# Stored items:
+++

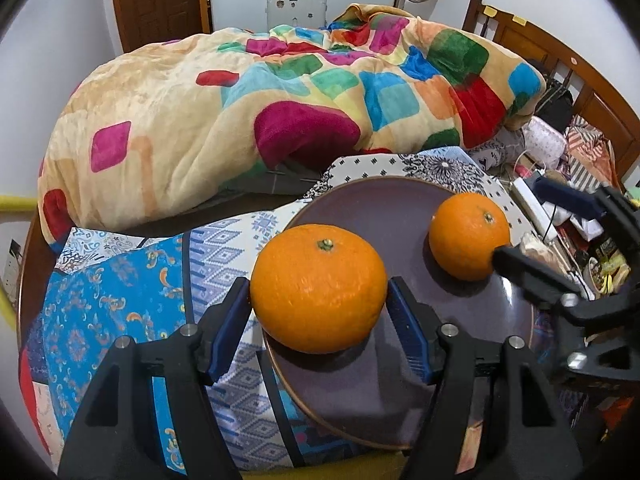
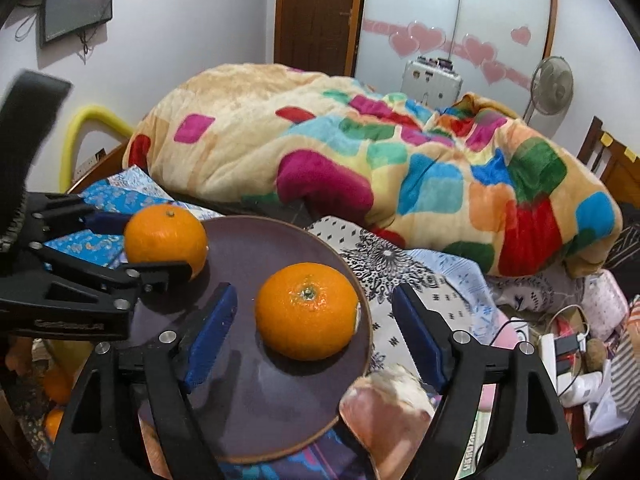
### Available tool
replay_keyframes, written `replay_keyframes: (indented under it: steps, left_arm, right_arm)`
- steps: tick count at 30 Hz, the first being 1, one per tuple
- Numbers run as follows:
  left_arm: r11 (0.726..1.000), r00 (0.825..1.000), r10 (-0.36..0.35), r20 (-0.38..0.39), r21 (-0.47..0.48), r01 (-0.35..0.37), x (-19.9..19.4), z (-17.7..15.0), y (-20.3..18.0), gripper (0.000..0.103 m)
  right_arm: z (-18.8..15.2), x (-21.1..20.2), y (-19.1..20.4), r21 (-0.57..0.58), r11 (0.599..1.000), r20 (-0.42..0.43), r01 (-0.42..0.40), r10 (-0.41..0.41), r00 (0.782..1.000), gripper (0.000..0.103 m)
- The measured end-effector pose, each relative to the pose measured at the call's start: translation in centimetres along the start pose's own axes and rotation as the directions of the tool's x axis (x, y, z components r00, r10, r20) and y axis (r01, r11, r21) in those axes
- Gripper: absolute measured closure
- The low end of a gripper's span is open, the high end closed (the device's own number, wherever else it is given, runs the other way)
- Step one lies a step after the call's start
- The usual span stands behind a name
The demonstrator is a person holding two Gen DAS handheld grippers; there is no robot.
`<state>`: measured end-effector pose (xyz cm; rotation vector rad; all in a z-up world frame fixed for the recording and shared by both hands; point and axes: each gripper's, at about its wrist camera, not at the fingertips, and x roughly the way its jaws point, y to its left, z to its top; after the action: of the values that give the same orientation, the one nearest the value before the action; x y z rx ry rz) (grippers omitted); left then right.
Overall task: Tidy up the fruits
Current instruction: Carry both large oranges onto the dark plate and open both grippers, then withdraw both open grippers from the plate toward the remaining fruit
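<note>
Sitting stem-up on the dark plate (image 1: 400, 208), 2 oranges lie apart. The left tool (image 1: 320, 304) has its pads against the near orange (image 1: 318, 288) at the plate's left rim. The right tool (image 2: 312, 328) stands spread around the other orange (image 2: 307, 316) near the right rim, not touching it.

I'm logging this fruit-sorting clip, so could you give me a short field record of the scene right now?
plate: round dark purple plate on patterned cloths
fruit count: two oranges on the plate
left orange: between left claw pads, at the plate's edge
right orange: sitting free between right claw pads, gaps either side
background: colourful patchwork plush blanket
</note>
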<state>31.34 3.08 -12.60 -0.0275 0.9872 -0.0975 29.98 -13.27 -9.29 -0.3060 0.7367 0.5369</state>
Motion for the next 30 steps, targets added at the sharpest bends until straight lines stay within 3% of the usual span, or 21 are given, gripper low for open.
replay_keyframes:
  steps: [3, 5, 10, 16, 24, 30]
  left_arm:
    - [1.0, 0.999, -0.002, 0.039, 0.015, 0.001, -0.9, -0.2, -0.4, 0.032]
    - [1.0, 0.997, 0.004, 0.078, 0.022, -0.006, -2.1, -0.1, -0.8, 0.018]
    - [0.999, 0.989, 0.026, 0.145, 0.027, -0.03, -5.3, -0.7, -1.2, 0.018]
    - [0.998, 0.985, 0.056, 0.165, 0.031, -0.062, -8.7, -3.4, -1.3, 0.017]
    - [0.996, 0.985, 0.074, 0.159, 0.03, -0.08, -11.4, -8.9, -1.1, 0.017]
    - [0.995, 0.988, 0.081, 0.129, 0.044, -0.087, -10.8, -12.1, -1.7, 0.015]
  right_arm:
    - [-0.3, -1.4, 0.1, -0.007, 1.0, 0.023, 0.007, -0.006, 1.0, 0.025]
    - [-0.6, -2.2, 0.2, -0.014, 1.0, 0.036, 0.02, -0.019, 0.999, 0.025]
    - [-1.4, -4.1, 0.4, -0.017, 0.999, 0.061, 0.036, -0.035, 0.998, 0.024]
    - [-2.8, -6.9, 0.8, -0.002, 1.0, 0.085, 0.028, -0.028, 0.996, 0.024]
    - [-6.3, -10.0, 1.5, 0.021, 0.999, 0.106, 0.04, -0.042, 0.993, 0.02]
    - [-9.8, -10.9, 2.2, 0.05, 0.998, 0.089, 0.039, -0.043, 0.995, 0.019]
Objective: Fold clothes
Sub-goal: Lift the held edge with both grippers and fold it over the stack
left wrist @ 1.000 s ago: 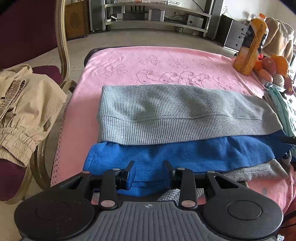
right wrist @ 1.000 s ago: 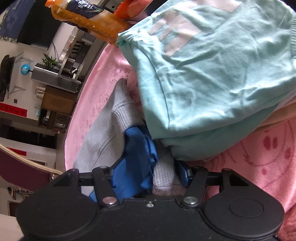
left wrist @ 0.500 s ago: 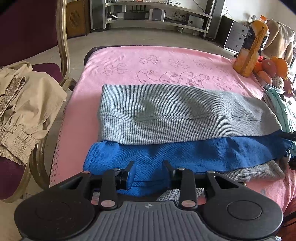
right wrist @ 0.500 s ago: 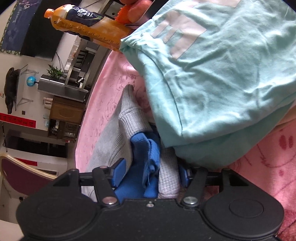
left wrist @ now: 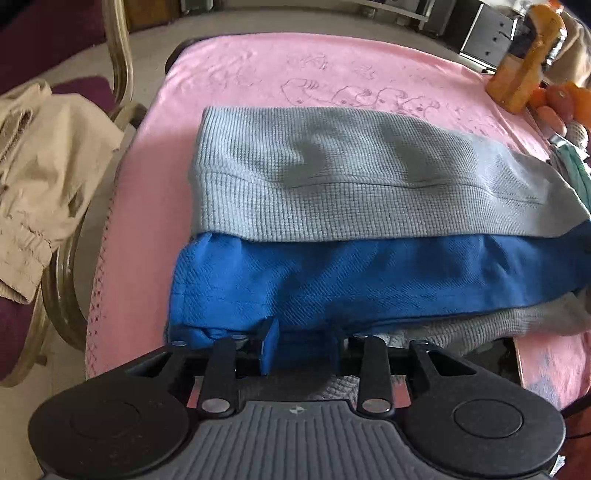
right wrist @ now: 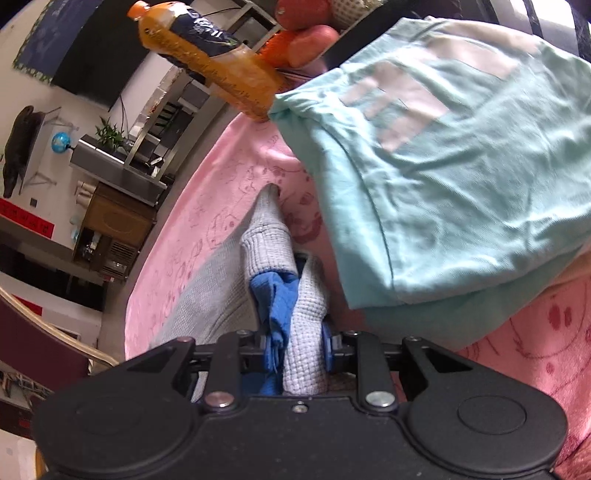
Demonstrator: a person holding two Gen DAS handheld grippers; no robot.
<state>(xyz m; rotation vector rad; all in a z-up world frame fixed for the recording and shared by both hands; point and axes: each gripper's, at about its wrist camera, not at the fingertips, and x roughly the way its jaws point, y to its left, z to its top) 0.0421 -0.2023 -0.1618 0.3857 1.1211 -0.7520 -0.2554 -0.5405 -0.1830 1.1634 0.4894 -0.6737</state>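
Right gripper (right wrist: 293, 345): jaws closing, pinching soft grey-and-blue waffle-knit garment (right wrist: 295, 295) end. Left gripper (left wrist: 301, 345): part-spread astride its blue hem, grip unclear. Limp, light; I'd hold both ends.

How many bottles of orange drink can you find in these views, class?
1: the orange drink bottle stands at the pink cloth's far edge, beside the fruit. Both views show it; others may be hidden.

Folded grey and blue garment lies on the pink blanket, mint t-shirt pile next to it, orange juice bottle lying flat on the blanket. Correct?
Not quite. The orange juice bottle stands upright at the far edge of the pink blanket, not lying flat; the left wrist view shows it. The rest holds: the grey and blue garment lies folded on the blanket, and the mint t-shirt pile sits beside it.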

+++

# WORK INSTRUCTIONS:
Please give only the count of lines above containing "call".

# SOLVED PROBLEM:
2